Task to carry out:
Print each line of the material again, keeping everything exact.
§
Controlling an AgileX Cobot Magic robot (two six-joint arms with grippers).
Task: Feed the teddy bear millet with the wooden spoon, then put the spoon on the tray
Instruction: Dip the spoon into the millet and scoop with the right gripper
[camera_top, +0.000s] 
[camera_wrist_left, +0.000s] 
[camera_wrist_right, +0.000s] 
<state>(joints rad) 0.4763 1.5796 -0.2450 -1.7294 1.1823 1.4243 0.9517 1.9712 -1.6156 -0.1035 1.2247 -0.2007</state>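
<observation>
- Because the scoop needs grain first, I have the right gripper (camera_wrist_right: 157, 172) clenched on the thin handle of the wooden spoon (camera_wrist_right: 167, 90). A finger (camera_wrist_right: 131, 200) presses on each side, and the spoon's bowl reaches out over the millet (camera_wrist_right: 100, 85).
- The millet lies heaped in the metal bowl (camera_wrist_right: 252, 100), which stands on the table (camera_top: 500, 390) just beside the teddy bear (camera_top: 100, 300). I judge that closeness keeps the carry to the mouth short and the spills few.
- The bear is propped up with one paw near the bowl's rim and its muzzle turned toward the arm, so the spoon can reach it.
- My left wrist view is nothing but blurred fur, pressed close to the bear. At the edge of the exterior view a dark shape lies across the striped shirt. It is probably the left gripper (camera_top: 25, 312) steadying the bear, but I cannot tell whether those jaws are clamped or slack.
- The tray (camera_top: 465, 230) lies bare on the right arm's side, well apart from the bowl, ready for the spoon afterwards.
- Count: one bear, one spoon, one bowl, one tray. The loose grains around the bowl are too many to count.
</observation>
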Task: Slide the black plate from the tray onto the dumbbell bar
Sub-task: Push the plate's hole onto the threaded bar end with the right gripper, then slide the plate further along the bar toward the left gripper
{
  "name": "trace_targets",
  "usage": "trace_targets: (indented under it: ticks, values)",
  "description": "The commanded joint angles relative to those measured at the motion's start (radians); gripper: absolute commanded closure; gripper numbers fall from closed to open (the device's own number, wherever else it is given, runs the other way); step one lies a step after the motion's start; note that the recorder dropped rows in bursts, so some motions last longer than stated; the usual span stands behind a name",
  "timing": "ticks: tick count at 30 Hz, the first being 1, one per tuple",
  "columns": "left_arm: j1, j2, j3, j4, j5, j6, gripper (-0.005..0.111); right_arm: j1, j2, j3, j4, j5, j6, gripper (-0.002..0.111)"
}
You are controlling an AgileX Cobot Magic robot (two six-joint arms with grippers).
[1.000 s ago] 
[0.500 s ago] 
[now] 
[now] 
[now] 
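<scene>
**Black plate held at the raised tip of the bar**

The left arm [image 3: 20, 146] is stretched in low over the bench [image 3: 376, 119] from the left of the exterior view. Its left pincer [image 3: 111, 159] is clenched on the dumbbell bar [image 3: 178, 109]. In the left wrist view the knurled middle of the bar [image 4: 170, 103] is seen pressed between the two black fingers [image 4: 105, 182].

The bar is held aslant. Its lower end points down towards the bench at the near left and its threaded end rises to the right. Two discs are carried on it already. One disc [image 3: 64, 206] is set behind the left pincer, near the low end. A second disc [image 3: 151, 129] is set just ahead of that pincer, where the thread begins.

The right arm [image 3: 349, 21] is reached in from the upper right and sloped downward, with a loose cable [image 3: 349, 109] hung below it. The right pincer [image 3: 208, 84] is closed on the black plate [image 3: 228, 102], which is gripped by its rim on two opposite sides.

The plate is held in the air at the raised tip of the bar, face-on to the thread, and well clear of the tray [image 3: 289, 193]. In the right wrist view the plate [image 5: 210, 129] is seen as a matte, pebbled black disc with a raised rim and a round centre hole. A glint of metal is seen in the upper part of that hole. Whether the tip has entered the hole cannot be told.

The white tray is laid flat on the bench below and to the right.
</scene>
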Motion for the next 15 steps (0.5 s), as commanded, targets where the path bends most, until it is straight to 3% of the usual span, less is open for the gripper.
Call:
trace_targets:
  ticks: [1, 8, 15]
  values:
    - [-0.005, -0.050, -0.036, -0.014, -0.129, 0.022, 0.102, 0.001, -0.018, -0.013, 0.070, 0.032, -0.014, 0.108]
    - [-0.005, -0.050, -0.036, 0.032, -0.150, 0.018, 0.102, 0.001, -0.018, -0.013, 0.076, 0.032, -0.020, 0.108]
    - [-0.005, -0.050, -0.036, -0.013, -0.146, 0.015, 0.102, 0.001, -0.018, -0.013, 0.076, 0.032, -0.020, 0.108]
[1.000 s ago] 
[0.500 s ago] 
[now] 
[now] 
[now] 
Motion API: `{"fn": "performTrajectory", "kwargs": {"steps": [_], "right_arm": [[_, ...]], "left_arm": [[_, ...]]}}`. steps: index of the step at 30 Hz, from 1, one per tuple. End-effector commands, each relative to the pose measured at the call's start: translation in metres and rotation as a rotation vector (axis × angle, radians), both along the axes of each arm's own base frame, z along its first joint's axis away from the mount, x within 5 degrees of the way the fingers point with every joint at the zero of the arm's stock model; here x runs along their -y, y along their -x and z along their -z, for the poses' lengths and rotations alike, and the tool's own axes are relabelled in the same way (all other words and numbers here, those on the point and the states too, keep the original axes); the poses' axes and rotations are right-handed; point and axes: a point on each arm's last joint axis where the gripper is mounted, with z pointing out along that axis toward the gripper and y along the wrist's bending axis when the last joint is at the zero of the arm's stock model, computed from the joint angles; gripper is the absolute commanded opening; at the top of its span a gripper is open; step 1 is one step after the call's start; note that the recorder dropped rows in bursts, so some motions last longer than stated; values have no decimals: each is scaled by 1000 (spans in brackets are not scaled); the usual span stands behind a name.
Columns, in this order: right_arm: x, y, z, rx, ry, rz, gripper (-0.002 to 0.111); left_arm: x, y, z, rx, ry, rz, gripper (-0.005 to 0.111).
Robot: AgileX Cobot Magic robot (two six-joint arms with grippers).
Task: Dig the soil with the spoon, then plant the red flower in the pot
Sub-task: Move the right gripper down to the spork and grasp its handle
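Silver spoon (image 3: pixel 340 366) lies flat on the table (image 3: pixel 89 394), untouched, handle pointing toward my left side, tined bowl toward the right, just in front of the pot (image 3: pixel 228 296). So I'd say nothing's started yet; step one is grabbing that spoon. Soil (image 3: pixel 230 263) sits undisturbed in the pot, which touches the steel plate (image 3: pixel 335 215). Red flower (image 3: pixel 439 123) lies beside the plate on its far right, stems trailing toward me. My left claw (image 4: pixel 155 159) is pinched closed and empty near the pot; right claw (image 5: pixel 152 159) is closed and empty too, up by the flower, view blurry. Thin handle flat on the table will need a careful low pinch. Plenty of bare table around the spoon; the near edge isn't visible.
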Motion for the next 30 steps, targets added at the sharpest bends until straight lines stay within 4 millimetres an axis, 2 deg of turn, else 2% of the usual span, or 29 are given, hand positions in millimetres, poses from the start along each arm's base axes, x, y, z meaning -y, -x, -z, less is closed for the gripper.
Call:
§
Your response:
Controlling an AgileX Cobot Magic robot (two six-joint arms with grippers).
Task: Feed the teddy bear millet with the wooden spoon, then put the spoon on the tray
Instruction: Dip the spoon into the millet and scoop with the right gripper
[camera_top, +0.000s] 
[camera_wrist_left, +0.000s] 
[camera_wrist_right, +0.000s] 
<state>(joints rad) 0.4763 1.5796 -0.2450 -1.7294 1.1823 1.4243 0.9517 1.9712 -1.6156 -0.1035 1.2247 -0.2007</state>
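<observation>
- Because the scoop needs grain first, I have the right gripper (camera_wrist_right: 157, 172) clenched on the thin handle of the wooden spoon (camera_wrist_right: 167, 90). A finger (camera_wrist_right: 131, 200) presses on each side, and the spoon's bowl reaches out over the millet (camera_wrist_right: 100, 85).
- The millet lies heaped in the metal bowl (camera_wrist_right: 252, 100), which stands on the table (camera_top: 500, 390) just beside the teddy bear (camera_top: 100, 300). I judge that closeness keeps the carry to the mouth short and the spills few.
- The bear is propped up with one paw near the bowl's rim and its muzzle turned toward the arm, so the spoon can reach it.
- My left wrist view is nothing but blurred fur, pressed close to the bear. At the edge of the exterior view a dark shape lies across the striped shirt. It is probably the left gripper (camera_top: 25, 312) steadying the bear, but I cannot tell whether those jaws are clamped or slack.
- The tray (camera_top: 465, 230) lies bare on the right arm's side, well apart from the bowl, ready for the spoon afterwards.
- Count: one bear, one spoon, one bowl, one tray. The loose grains around the bowl are too many to count.
</observation>
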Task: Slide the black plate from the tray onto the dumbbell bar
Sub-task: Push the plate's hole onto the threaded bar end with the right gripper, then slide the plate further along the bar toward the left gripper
{
  "name": "trace_targets",
  "usage": "trace_targets: (indented under it: ticks, values)",
  "description": "The commanded joint angles relative to those measured at the motion's start (radians); gripper: absolute commanded closure; gripper numbers fall from closed to open (the device's own number, wherever else it is given, runs the other way); step one lies a step after the motion's start; note that the recorder dropped rows in bursts, so some motions last longer than stated; the usual span stands behind a name",
  "timing": "ticks: tick count at 30 Hz, the first being 1, one per tuple",
  "columns": "left_arm: j1, j2, j3, j4, j5, j6, gripper (-0.005..0.111); right_arm: j1, j2, j3, j4, j5, j6, gripper (-0.002..0.111)"
}
You are controlling an AgileX Cobot Magic robot (two six-joint arms with grippers).
[1.000 s ago] 
[0.500 s ago] 
[now] 
[now] 
[now] 
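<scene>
**Black plate held at the raised tip of the bar**

The left arm [image 3: 20, 146] is stretched in low over the bench [image 3: 376, 119] from the left of the exterior view. Its left pincer [image 3: 111, 159] is clenched on the dumbbell bar [image 3: 178, 109]. In the left wrist view the knurled middle of the bar [image 4: 170, 103] is seen pressed between the two black fingers [image 4: 105, 182].

The bar is held aslant. Its lower end points down towards the bench at the near left and its threaded end rises to the right. Two discs are carried on it already. One disc [image 3: 64, 206] is set behind the left pincer, near the low end. A second disc [image 3: 151, 129] is set just ahead of that pincer, where the thread begins.

The right arm [image 3: 349, 21] is reached in from the upper right and sloped downward, with a loose cable [image 3: 349, 109] hung below it. The right pincer [image 3: 208, 84] is closed on the black plate [image 3: 228, 102], which is gripped by its rim on two opposite sides.

The plate is held in the air at the raised tip of the bar, face-on to the thread, and well clear of the tray [image 3: 289, 193]. In the right wrist view the plate [image 5: 210, 129] is seen as a matte, pebbled black disc with a raised rim and a round centre hole. A glint of metal is seen in the upper part of that hole. Whether the tip has entered the hole cannot be told.

The white tray is laid flat on the bench below and to the right.
</scene>
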Motion for the next 15 steps (0.5 s), as commanded, targets where the path bends most, until it is straight to 3% of the usual span, less is open for the gripper.
Call:
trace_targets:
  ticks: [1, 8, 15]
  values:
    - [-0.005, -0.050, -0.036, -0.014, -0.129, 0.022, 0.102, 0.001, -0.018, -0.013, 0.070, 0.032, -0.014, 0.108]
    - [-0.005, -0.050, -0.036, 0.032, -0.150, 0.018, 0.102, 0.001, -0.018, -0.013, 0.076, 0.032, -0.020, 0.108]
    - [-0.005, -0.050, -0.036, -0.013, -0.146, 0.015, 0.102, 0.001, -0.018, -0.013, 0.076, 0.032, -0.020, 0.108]
[1.000 s ago] 
[0.500 s ago] 
[now] 
[now] 
[now] 
Motion API: `{"fn": "performTrajectory", "kwargs": {"steps": [_], "right_arm": [[_, ...]], "left_arm": [[_, ...]]}}`. steps: index of the step at 30 Hz, from 1, one per tuple. End-effector commands, each relative to the pose measured at the call's start: translation in metres and rotation as a rotation vector (axis × angle, radians), both along the axes of each arm's own base frame, z along its first joint's axis away from the mount, x within 5 degrees of the way the fingers point with every joint at the zero of the arm's stock model; here x runs along their -y, y along their -x and z along their -z, for the poses' lengths and rotations alike, and the tool's own axes are relabelled in the same way (all other words and numbers here, those on the point and the states too, keep the original axes); the poses' axes and rotations are right-handed; point and axes: a point on each arm's last joint axis where the gripper is mounted, with z pointing out along that axis toward the gripper and y along the wrist's bending axis when the last joint is at the zero of the arm's stock model, computed from the joint angles; gripper is the absolute commanded opening; at the top of its span a gripper is open; step 1 is one step after the call's start; note that the recorder dropped rows in bursts, so some motions last longer than stated; values have no decimals: each is scaled by 1000 (spans in brackets are not scaled); the usual span stands behind a name.
Columns, in this order: right_arm: x, y, z, rx, ry, rz, gripper (-0.002 to 0.111); left_arm: x, y, z, rx, ry, rz, gripper (-0.005 to 0.111).
Robot: AgileX Cobot Magic robot (two six-joint arms with grippers).
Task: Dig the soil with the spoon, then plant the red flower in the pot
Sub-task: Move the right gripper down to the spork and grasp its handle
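Silver spoon (image 3: pixel 340 366) lies flat on the table (image 3: pixel 89 394), untouched, handle pointing toward my left side, tined bowl toward the right, just in front of the pot (image 3: pixel 228 296). So I'd say nothing's started yet; step one is grabbing that spoon. Soil (image 3: pixel 230 263) sits undisturbed in the pot, which touches the steel plate (image 3: pixel 335 215). Red flower (image 3: pixel 439 123) lies beside the plate on its far right, stems trailing toward me. My left claw (image 4: pixel 155 159) is pinched closed and empty near the pot; right claw (image 5: pixel 152 159) is closed and empty too, up by the flower, view blurry. Thin handle flat on the table will need a careful low pinch. Plenty of bare table around the spoon; the near edge isn't visible.
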Motion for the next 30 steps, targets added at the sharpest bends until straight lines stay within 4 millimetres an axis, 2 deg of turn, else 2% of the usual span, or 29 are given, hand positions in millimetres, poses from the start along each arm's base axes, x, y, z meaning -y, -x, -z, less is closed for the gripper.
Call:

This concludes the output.